— REQUIRED ACTION —
Only the lines below from the one containing "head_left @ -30" to the one containing "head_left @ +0" should be repeated, both included and unchanged.
DATASET SECTION Start Marker
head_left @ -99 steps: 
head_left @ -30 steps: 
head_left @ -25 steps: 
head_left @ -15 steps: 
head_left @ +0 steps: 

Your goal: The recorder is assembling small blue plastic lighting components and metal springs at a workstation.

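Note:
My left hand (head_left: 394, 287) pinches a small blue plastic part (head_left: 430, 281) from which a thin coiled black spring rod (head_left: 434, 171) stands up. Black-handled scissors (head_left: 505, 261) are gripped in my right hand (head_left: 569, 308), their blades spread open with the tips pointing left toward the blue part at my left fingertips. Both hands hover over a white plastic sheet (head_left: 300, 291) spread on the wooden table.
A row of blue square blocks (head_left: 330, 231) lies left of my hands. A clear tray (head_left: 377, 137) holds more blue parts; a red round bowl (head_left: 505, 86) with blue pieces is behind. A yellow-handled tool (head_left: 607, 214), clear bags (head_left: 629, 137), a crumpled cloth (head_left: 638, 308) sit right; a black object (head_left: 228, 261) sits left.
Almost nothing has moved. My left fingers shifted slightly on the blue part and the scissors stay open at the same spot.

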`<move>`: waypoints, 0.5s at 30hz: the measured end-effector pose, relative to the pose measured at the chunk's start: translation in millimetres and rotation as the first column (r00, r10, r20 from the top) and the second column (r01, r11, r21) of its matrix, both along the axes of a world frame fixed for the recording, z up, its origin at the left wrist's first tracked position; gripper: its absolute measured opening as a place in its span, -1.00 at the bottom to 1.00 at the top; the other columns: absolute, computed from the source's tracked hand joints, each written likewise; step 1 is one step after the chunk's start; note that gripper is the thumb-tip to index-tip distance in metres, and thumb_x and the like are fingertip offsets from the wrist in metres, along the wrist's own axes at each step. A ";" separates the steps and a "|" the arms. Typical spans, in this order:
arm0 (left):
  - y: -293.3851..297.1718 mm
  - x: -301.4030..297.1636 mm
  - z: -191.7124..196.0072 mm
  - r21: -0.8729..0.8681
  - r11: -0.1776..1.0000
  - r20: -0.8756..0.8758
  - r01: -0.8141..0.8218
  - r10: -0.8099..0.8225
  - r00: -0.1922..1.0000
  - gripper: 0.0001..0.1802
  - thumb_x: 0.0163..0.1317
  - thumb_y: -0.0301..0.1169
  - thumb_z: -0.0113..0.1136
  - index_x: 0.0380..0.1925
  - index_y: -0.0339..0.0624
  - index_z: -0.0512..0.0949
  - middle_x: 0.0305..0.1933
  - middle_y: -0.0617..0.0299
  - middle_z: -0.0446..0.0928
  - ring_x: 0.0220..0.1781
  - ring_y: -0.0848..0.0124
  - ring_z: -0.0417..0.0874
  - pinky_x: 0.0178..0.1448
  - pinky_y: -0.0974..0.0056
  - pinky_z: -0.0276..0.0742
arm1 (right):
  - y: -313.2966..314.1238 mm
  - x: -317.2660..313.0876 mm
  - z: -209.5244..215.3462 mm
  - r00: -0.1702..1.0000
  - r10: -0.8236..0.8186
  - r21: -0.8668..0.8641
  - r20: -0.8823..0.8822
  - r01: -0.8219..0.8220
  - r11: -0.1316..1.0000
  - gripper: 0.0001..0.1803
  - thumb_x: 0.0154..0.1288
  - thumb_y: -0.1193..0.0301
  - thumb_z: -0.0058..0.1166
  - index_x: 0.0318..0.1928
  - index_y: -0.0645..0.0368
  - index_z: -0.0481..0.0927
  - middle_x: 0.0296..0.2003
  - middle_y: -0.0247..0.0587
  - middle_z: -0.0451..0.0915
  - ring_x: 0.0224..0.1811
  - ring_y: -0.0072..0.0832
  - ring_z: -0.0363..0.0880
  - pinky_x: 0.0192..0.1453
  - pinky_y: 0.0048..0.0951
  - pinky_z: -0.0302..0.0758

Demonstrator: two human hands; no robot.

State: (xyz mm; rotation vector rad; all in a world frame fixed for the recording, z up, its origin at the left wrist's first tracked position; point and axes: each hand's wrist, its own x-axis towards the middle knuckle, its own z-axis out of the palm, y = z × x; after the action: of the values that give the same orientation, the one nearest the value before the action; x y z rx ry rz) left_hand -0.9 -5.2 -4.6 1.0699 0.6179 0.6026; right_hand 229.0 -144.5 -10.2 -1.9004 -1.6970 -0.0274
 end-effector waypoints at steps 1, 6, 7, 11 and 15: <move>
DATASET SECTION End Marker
— OUTPUT —
head_left @ -30 steps: 
head_left @ -25 steps: 
head_left @ -15 steps: 
head_left @ +0 steps: 

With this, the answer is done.